Rotomold, Mold, Rotation, Biaxial, Motion, Plastics, Even material, Hollow, Rotational molding of plastics, Machine design


The goal of this project was to design and manufacture a functioning rotomold machine for use in small scale rotomolding applications. The project was inspired by and has immediate application to the design clinic team project sponsored by Coleman School and the Elizabeth Seton Pediatric Center (CS/ESPC) to design baby dolls. A rotomold machine is a type of manufacturing equipment that uses a biaxial motion of a heated hollow mold to disperse material evenly around the walls of a mold, forming a hollow part. This manufacturing method is best used to produce hollow, seamless parts, of different sizes and shapes, with uniform wall thicknesses. I began this process by researching mold casting processes, their benefits, and their specific uses. This was beneficial in understanding what casting process was most useful to our design clinic project and understanding the advantages and disadvantages of each process for making a certain product. After identifying the rotomolder as the best option, I was able to learn more deeply about the manufacturing process through a visit to Pelican Productions, South Deerfield MA. I then investigated and evaluated lower fidelity manufactured rotomold machines that previous engineers had implemented in order to replicate the process of a rotomold machine. Using these previous designs, I developed design considerations based on the needs of my primary client, Eric Jensen, from the Center of Design and Fabrication at Smith College. Based on these design requirements, I designed a 3D model in SolidWorks, using CAD files of materials from 80/ 20 and McMaster Carr. The design was constructed using the materials and verified using casts of baby doll heads from my design clinic project.

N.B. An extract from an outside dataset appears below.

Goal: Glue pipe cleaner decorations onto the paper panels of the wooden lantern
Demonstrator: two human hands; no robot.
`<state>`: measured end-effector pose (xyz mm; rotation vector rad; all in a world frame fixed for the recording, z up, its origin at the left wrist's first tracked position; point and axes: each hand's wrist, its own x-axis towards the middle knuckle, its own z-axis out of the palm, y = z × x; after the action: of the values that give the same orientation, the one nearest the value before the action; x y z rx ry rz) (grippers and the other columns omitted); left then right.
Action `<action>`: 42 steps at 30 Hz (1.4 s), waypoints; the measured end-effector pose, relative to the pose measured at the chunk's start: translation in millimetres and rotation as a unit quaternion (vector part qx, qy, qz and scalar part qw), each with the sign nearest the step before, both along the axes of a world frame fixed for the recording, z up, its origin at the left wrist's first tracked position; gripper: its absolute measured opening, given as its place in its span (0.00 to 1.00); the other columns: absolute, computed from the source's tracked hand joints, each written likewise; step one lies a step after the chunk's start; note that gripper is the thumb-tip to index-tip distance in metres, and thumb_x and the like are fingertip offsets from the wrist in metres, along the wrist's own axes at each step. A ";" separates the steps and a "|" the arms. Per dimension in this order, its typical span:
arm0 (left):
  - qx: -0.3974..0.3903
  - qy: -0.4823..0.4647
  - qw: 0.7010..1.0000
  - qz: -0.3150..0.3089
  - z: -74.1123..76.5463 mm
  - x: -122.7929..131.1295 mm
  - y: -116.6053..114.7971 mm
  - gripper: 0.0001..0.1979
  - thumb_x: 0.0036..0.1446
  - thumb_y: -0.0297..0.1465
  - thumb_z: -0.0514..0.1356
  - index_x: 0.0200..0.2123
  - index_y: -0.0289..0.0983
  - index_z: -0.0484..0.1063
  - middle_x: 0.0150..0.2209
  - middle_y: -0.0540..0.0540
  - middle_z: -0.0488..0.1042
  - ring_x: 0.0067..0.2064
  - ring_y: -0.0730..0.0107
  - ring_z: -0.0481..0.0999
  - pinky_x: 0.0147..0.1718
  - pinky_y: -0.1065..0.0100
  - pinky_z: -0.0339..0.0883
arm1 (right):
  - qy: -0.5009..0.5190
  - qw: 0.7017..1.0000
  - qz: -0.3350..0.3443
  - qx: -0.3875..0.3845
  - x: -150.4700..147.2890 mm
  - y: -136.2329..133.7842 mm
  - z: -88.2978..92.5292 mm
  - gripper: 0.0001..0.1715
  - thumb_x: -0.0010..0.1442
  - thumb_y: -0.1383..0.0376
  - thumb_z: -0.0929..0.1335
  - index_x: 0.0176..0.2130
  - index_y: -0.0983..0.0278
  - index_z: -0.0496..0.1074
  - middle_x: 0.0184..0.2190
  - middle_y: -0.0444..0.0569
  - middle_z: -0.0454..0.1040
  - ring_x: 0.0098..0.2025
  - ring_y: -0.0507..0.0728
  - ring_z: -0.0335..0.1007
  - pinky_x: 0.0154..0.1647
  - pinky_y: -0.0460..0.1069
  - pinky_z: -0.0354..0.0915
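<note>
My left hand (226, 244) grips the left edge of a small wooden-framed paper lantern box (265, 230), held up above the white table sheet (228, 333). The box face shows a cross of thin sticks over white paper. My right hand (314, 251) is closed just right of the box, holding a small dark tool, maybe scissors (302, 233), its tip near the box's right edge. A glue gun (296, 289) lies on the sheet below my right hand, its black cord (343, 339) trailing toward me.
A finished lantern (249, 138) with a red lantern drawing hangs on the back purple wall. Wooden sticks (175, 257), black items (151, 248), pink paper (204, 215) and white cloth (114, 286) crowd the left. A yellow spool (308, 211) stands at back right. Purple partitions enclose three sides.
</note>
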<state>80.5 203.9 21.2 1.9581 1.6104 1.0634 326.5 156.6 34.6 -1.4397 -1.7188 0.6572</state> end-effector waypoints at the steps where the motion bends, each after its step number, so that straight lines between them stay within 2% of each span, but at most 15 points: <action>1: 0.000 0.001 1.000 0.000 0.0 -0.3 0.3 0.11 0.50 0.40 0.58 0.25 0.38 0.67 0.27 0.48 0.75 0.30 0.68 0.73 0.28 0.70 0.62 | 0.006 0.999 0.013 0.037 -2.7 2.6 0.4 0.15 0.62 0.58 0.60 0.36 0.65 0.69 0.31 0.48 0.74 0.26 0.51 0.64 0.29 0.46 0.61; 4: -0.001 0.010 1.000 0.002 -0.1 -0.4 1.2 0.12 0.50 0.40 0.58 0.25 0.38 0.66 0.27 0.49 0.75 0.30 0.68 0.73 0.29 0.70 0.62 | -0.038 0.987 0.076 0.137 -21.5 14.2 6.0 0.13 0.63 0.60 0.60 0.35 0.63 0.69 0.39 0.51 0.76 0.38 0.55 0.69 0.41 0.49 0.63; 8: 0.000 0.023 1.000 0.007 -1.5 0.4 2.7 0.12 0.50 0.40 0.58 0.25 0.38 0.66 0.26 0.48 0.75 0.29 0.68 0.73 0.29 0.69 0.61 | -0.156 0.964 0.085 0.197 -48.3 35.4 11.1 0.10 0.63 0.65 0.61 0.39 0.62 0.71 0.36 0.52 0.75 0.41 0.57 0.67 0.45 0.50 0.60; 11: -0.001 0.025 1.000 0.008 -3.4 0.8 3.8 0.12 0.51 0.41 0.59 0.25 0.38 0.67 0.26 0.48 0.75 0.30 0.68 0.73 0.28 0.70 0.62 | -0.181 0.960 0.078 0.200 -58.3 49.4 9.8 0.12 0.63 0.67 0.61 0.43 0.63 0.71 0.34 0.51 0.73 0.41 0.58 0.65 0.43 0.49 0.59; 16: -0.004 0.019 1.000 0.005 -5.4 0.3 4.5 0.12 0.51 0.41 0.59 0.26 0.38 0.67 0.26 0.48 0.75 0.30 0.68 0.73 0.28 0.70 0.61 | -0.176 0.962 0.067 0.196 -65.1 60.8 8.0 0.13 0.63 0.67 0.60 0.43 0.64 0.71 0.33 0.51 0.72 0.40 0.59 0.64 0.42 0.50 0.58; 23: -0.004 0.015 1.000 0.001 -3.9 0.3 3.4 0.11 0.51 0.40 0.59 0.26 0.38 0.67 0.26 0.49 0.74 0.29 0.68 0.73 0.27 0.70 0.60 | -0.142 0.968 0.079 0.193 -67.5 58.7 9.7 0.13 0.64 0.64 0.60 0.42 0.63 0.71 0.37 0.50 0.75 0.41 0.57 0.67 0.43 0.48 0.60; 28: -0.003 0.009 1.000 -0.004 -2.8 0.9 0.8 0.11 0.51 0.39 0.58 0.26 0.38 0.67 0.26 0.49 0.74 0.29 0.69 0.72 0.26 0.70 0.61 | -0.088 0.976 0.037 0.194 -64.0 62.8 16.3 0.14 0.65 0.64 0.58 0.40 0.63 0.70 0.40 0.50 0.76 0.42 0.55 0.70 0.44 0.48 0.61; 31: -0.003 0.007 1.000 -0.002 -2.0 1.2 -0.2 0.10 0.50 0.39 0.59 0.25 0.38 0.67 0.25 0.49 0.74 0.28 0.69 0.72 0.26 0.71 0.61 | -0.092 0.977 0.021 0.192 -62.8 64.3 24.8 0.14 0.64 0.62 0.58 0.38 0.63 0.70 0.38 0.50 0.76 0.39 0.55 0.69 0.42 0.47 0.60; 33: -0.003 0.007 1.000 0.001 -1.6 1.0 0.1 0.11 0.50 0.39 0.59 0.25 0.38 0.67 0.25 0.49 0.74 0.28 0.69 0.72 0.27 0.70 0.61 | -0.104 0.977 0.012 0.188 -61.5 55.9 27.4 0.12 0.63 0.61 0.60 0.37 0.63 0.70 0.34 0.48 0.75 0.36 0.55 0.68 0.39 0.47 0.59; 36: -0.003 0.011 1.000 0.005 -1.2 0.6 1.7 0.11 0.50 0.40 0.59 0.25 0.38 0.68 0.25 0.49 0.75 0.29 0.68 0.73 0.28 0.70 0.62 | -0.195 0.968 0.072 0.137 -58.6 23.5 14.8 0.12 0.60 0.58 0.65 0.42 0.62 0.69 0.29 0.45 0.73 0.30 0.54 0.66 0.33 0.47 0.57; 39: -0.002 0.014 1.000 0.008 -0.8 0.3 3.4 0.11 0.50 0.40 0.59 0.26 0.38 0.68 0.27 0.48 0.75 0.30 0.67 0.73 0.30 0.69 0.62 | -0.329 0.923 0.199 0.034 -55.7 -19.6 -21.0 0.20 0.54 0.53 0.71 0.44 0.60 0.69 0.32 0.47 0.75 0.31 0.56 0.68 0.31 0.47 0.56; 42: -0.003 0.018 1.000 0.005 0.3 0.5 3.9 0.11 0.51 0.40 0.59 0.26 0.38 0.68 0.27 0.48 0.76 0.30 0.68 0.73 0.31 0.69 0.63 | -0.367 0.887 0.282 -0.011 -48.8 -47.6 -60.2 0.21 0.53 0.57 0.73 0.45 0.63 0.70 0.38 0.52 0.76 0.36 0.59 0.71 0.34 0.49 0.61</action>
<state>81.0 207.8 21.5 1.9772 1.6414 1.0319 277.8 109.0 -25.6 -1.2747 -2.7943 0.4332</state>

This report outlines the motivation for a customizable rotomold machine, the design requirements used to model the 3D design, the design process, comprehensive design development documentation including, sketches, drawings and final 3D CAD model along with the construction process. This design was then verified against design requirements, tested and was used in the manufacturing of all baby dolls for my design clinic project. Lastly, the rotomold machine is handed over to Eric Jensen in the CDF for future research and refinement.


2018 Shaneil Joy Lafayette. Access limited to the Smith College community and other researchers while on campus. Smith College community members also may access from off-campus using a Smith College log-in. Other off-campus researchers may request a copy through Interlibrary Loan for personal use




27 pages : color illustrations. Includes bibliographical references (page 27)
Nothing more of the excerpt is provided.